- What you have to do -
Below are the records; copy exactly the stretch from the line containing "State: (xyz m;" through the line containing "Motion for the", both ends included, and nothing else.

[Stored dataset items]
★ ★ ★ ★ ★

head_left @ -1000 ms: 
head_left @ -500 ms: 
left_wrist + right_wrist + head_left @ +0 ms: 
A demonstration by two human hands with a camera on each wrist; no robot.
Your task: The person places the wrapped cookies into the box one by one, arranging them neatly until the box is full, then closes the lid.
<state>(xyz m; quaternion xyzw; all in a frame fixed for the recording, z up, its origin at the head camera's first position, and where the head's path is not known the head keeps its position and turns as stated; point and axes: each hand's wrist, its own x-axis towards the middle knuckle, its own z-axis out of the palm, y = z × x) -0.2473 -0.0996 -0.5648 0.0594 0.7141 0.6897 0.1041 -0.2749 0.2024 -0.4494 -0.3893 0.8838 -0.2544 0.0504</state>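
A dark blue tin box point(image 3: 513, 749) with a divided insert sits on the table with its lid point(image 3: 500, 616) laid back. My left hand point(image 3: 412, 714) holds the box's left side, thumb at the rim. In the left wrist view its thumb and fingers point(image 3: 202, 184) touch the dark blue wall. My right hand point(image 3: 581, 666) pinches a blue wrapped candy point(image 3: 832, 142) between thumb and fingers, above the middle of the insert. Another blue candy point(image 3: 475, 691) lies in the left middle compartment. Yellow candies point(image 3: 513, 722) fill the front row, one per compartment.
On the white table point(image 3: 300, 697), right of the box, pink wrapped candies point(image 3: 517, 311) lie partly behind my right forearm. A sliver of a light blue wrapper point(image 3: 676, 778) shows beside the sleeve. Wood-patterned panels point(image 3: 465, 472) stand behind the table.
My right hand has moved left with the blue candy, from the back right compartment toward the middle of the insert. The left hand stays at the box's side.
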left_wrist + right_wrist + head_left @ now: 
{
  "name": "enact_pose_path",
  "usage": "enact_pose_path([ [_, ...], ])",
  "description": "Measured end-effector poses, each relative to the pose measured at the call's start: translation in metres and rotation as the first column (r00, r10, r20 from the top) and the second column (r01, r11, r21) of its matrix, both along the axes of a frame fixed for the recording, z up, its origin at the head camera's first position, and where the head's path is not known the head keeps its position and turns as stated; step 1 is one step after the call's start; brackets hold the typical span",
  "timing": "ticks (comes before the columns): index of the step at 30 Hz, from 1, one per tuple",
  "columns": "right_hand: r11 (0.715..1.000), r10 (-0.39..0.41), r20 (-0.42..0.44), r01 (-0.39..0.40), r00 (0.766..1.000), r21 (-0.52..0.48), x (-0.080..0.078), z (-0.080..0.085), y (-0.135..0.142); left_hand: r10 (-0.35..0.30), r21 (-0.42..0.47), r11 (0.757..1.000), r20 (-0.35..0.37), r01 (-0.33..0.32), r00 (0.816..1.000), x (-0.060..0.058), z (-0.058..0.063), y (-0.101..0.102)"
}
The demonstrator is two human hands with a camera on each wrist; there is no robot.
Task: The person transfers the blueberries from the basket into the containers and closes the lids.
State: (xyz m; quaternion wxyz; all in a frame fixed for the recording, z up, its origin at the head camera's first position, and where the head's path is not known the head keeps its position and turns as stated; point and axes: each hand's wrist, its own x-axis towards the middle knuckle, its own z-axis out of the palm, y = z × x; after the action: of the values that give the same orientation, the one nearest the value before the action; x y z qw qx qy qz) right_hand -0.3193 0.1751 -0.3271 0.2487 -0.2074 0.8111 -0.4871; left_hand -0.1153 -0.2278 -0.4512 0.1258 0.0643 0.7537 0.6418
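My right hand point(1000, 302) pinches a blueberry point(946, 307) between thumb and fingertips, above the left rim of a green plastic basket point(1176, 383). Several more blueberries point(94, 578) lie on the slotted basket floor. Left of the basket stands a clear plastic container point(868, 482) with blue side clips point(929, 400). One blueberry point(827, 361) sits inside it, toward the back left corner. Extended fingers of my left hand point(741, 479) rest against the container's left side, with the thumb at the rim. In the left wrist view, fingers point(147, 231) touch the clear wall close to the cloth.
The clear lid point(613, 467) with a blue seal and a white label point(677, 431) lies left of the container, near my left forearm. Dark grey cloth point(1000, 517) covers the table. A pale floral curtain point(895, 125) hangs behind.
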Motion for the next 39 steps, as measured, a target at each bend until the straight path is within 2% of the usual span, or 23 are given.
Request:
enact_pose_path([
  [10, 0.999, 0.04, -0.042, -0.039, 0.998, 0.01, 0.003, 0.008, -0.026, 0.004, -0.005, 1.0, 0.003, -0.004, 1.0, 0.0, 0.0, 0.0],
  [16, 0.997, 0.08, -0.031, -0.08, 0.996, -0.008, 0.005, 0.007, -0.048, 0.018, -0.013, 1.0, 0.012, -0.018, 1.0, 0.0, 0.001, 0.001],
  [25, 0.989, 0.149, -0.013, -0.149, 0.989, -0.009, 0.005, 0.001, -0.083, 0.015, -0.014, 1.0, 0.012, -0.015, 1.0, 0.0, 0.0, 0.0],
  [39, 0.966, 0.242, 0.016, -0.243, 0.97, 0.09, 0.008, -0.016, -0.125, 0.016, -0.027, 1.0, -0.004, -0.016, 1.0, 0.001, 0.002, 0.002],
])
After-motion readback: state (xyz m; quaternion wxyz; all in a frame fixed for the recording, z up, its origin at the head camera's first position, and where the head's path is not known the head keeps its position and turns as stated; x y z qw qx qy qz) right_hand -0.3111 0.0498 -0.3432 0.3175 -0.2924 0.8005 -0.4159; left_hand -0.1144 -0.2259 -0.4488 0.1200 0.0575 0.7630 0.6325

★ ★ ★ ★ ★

- Exercise response -
State: (xyz m; quaternion wxyz; all in a frame fixed for the recording, z up, its origin at the head camera's first position, and where the head's path is not known the head keeps its position and turns as stated; point and axes: each hand's wrist, its own x-axis towards the middle knuckle, its own z-axis out of the palm, y = z × x; after the action: of the values that give the same orientation, the one nearest the value before the action; x y z qw qx qy qz) right_hand -0.3193 0.1751 -0.3271 0.2487 -0.2074 0.8111 -0.4871; left_hand -0.1153 -0.2278 -0.4512 0.1258 0.0643 0.7537 0.6418
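My right hand point(1000, 302) pinches a blueberry point(946, 307) between thumb and fingertips, above the left rim of a green plastic basket point(1176, 383). Several more blueberries point(94, 578) lie on the slotted basket floor. Left of the basket stands a clear plastic container point(868, 482) with blue side clips point(929, 400). One blueberry point(827, 361) sits inside it, toward the back left corner. Extended fingers of my left hand point(741, 479) rest against the container's left side, with the thumb at the rim. In the left wrist view, fingers point(147, 231) touch the clear wall close to the cloth.
The clear lid point(613, 467) with a blue seal and a white label point(677, 431) lies left of the container, near my left forearm. Dark grey cloth point(1000, 517) covers the table. A pale floral curtain point(895, 125) hangs behind.
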Motion for the next 39 steps, as measured, a target at each bend until the straight path is within 2% of the usual span, or 23 are given.

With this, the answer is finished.